It is four something in the morning. I woke up at the same ungodly hour yesterday – my 44th birthday.
I have always loved birthdays.

I’m a big celebrator in general. Ask any of my Weight Watchers members. I love to clap and give out Bravo! Stickers for behavior changes. Those subtle little miracles.
“Where else do you go that they clap for you?” I ask.
Well, 12-Step meetings. But I don’t bring that up as it isn’t germane.
Birthdays are like that. It seems the whole world is clapping, rooting for you, that day. Mostly.
This year I awoke feeling a little less clap-y. A little less celebratory.
I’d been aware of a low-grade sadness tugging at me for a few days. Aware this was my first birthday since my birth mother died.
We found one another in October of my 40th year.
Ours was not always an easy relationship. Some days I think she would have jumped in my skin if she could have, while I took a more tentative approach to our relationship. Timing. Expectations. Boundaries. Those were our lessons. And we were one another’s teachers.
She sent me flowers when I turned 40. A card the following year. And then phone calls the next two. She wasn’t well and it was difficult for her to get out – both physically and emotionally. This year there would be no flowers, no card, no call. I felt sad.
Like I did when her name was read at the memorial service on Yom Kippur. Like I did when I returned from Ireland last month and felt like calling and for the first time realized I couldn’t. I find myself surprised by the sadness, although I’m not sure why. It makes perfect sense – at least on a cellular level.
So there was that.
And there was the aloneness of being not-so-suddenly, but-still, single.
My ex was a great gift giver.
Birthday and anniversary mornings I would find a card on the bed, slipped into place when I got up to shower. A gift would come later. Usually something I had spied and mentioned in passing months earlier. Something I had forgotten about until I saw it again. A hand-carved wooden jewelry box. Strands of smoky quartz and hand-colored pearls.

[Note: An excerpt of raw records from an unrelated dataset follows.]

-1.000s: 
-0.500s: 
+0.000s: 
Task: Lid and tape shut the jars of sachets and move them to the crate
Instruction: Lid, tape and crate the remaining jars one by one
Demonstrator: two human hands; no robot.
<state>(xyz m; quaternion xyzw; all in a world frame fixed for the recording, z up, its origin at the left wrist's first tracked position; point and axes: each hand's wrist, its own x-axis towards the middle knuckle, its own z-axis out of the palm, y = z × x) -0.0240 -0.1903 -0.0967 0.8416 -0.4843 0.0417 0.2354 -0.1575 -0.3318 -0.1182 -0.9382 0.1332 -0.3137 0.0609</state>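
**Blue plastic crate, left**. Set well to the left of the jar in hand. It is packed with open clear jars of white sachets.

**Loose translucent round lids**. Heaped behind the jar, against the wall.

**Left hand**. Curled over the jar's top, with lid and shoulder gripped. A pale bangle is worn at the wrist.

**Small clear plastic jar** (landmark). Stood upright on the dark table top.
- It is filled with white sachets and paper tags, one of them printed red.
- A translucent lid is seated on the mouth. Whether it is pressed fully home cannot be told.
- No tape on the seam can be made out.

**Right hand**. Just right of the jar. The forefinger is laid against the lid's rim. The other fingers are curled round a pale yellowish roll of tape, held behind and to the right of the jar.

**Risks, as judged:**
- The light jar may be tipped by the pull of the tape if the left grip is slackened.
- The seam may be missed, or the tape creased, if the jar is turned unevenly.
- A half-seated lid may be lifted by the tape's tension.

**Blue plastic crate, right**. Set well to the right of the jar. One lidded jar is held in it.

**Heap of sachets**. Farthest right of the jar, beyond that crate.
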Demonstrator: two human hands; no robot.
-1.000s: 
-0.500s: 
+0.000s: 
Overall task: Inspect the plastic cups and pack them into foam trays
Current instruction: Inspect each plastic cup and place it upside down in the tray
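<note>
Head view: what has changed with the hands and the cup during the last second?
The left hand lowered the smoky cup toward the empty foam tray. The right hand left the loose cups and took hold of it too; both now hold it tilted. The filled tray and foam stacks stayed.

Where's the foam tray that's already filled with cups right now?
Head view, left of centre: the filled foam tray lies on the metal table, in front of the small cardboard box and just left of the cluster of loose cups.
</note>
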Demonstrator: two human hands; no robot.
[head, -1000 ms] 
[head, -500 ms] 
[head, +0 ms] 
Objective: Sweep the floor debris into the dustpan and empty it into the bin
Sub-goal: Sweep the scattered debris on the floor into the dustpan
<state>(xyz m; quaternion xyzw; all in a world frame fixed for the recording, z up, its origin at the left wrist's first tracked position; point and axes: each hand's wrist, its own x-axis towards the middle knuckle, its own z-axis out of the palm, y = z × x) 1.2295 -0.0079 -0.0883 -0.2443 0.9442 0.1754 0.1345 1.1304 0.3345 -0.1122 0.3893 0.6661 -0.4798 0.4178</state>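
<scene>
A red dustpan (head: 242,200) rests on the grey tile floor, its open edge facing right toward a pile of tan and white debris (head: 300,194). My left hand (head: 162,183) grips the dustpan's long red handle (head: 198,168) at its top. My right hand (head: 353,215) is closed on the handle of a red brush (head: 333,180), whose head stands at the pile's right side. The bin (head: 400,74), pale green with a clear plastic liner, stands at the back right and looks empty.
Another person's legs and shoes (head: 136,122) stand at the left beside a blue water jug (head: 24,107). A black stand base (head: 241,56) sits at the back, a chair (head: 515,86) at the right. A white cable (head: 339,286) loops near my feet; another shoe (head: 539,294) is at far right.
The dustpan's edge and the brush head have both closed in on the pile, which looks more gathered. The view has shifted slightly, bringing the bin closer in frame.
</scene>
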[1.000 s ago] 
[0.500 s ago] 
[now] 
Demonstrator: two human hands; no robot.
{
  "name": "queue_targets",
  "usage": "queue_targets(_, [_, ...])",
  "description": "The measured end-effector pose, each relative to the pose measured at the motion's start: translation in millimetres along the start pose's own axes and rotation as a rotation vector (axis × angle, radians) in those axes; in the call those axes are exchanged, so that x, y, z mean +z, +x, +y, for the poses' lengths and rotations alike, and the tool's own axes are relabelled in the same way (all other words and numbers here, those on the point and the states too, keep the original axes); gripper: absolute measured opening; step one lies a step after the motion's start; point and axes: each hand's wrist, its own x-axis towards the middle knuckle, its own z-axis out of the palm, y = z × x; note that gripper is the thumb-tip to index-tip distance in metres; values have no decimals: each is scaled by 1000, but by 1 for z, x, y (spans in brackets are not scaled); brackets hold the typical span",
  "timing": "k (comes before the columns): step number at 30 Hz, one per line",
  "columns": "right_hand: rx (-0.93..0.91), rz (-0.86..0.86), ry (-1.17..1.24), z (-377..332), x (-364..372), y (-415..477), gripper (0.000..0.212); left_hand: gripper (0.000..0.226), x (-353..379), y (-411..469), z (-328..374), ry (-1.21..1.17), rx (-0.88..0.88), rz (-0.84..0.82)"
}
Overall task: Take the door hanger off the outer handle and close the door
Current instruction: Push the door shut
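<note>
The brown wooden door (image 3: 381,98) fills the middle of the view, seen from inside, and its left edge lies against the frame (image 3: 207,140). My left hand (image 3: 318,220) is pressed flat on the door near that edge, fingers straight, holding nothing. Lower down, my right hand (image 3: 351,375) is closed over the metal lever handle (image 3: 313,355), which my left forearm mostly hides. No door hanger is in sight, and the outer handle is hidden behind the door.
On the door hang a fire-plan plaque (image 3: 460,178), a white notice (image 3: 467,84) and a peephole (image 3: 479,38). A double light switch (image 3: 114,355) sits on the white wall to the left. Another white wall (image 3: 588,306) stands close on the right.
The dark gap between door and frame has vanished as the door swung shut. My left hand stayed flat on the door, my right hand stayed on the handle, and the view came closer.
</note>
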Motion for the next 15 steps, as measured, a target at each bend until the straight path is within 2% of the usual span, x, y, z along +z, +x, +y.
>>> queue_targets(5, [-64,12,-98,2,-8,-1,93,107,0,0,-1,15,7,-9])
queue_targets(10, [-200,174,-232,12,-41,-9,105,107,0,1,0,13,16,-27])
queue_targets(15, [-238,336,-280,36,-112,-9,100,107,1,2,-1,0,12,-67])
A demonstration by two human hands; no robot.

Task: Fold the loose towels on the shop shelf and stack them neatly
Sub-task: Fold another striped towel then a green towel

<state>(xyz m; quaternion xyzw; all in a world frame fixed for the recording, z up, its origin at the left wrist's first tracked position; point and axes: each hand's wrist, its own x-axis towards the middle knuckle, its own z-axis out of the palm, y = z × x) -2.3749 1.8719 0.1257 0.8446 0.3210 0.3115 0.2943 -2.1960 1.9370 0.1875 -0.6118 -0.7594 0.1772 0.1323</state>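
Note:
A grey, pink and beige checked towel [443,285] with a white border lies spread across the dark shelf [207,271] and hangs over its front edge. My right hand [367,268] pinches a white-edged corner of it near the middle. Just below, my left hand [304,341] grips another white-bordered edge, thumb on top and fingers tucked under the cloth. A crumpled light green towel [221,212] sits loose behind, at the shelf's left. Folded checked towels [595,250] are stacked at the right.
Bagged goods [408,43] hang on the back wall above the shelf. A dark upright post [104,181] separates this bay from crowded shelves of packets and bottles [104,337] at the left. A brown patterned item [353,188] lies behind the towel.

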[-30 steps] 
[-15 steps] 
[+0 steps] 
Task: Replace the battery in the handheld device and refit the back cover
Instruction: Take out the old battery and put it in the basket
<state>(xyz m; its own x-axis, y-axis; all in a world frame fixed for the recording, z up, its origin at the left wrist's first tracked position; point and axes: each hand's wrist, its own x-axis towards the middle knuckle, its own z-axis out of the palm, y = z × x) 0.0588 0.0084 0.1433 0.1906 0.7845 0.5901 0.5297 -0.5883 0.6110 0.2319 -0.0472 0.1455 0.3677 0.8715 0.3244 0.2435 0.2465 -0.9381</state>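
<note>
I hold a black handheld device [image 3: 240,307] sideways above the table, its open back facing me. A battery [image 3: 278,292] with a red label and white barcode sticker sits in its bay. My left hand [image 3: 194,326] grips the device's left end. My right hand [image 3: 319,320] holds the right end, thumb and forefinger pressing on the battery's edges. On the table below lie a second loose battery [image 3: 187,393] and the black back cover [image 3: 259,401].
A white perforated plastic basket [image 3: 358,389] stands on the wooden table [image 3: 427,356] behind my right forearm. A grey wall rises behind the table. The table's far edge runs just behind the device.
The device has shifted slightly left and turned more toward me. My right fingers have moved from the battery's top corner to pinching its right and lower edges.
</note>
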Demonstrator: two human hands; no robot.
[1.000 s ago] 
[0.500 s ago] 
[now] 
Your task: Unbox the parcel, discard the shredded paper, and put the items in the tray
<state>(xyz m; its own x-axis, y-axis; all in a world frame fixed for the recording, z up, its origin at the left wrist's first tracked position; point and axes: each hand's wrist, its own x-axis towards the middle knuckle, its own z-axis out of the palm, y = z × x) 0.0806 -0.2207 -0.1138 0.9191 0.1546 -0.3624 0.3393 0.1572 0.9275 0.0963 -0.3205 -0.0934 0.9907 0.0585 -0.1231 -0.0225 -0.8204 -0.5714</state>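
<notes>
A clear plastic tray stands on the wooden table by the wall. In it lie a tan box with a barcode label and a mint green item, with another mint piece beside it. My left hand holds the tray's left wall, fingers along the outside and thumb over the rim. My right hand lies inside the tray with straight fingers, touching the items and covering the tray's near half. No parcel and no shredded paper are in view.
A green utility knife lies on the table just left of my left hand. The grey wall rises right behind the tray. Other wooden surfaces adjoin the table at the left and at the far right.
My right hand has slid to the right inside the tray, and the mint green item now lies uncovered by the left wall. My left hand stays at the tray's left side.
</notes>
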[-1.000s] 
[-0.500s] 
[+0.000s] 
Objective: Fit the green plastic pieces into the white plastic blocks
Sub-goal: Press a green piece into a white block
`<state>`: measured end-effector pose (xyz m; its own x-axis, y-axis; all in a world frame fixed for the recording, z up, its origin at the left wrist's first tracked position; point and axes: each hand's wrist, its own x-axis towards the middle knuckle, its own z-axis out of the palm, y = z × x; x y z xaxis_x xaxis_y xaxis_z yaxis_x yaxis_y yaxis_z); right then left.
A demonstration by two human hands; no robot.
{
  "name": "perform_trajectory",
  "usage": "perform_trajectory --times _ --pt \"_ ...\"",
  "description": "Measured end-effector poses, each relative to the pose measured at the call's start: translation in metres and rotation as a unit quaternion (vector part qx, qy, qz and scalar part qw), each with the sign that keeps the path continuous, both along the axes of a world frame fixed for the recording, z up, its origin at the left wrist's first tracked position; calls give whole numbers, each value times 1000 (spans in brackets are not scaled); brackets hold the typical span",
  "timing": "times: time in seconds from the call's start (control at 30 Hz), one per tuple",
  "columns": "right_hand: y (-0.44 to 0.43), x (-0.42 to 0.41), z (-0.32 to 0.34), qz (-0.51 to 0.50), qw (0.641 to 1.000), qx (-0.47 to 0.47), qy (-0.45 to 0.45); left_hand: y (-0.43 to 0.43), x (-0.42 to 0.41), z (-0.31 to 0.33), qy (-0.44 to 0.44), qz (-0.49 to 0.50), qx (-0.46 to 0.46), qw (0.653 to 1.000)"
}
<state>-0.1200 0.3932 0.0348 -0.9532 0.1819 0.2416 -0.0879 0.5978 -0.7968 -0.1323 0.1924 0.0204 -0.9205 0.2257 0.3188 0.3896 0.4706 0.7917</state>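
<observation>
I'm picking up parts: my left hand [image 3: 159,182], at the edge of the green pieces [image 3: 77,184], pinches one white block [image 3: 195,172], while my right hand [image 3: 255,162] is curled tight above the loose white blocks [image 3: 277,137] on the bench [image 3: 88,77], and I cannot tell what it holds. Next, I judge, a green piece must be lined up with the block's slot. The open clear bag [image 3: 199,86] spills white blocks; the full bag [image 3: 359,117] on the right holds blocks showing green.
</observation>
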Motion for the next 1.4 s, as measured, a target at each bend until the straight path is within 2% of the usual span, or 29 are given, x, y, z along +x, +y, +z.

He gave me a watch when I turned 42 – my last birthday with him. I had been wearing the same Seiko tank since I was 14, gift from my Aunt Betty. She had lost hers. Found it. And gave the original to me.
I replaced the band and battery several dozen times over the years. Until the crystal broke and a jeweler told me it couldn’t be fixed.
I didn’t like the watch he bought me. I don’t know if I would have liked anything he bought me at that time. He had recently asked me for a divorce – and then recanted the next day – but it was there. The truth about our relationship. It was over. We just hadn’t cut the cord yet.
He was hurt and offended that I didn’t like his gift, but offered to take me shopping so I could pick out something else, anyway. I couldn’t do it. I kept the watch. I am still wearing it.
When I woke up early yesterday, I noticed the absence of a card. Of a body in my bed. Specifically, my ex’s. I do not crave him being there – but I was used to it. To him, for so long.
I rolled off my mattress and dropped to my knees in child’s pose – both a stretch and a prayer. “modeh ani lefanecha. Thank you G-d for returning my soul to me.” I asked for several obsessions to be removed. And then, still on my knees, I opened Facebook on my phone. The messages had already begun to pour in. Old neighbors. Acquaintances from grade school. Family – by origin and by choice. From Africa. And from just down the street.
I wrote. Meditated. Showered and went to work. Weight Watchers. It felt life affirming. As did dance class. I made lunch and took myself shopping at my favorite resale shop. I bought a grey wool coat that ties at the waist. It fits as if it were made for me.
I talked to a few friends on the phone. Around five a girlfriend picked me up and we went to do what we do to make sure we don’t drink today.
I used to make a big “to do” out of my birthday. Or at least try to. Those expectations often left me feeling sad and frustrated. I was unclear why. But today was delightfully ordinary.

It ended with cheap eats at a large, bright Pakistani restaurant on Devon Avenue. The kind with a menu posted on a TV screen. Where you wait in line to order food and pick it up on a tray. Where you eat with plastic utensils.
Where I feel conspicuously white.
There were eight of us. Among them, my divorce buddy – the man I walked lock step with through the dissolution of our marriages. And then watched my friendship with him dissolve. I hadn’t invited him. But there he was. I was delighted.
“Of course he’s here,” Kristin said. “He loves you.”
I decided to believe her. And to believe in all the love around the table. JB’s. Tom’s. Matt’s.
Rebecca’s. Brian’s. Kristin’s.
And to focus on it. To focus on who was there, instead of who wasn’t. The calls, texts, cards and Facebook greetings I did receive. Instead of those I didn’t. (Well, mostly.)
We took pictures and ate fried bits of goodness – both sweet and savory. Drank lassis and tea with evaporated milk.
I came home and ate the last of my sweets. I felt a little overly-sugared. Overly stimulated.
And I fell into bed. Alone. Sated. Full.